Instructions for the task ::
Return exactly and only these lines: the first of the listing through the one containing "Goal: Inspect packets".

Source data ::

+++

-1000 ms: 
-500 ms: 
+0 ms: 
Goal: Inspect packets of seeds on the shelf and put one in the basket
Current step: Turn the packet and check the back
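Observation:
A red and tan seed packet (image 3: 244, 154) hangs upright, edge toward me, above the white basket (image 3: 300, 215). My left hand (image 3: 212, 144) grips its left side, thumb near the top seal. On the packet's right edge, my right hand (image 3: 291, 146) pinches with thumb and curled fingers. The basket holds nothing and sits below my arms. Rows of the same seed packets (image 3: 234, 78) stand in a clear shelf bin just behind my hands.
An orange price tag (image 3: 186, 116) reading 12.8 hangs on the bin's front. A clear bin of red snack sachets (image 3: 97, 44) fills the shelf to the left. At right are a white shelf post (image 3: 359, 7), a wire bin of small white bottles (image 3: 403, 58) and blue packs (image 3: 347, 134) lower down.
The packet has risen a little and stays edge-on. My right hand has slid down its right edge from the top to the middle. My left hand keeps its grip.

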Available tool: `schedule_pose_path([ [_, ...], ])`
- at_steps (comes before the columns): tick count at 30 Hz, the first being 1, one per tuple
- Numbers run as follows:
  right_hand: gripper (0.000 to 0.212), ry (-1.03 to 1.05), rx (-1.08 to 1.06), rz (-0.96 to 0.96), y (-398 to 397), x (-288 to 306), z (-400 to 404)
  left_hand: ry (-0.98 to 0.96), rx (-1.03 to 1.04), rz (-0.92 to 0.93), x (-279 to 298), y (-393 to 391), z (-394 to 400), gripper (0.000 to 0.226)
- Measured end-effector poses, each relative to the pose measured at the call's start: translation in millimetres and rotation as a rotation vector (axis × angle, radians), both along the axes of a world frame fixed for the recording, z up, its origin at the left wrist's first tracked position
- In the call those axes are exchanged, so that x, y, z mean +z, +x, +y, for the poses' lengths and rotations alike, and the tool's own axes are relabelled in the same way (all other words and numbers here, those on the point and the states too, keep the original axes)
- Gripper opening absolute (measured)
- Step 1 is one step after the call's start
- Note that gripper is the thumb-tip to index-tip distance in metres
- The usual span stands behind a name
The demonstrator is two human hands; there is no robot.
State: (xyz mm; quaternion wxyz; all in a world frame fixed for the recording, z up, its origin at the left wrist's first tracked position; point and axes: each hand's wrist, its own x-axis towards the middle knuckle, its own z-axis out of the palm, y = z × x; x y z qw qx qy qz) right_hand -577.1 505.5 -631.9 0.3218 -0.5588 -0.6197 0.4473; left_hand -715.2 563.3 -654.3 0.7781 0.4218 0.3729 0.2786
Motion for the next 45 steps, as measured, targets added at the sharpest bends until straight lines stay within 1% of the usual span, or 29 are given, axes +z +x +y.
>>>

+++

Answer space ::
-1000 ms: 
-500 ms: 
+0 ms: 
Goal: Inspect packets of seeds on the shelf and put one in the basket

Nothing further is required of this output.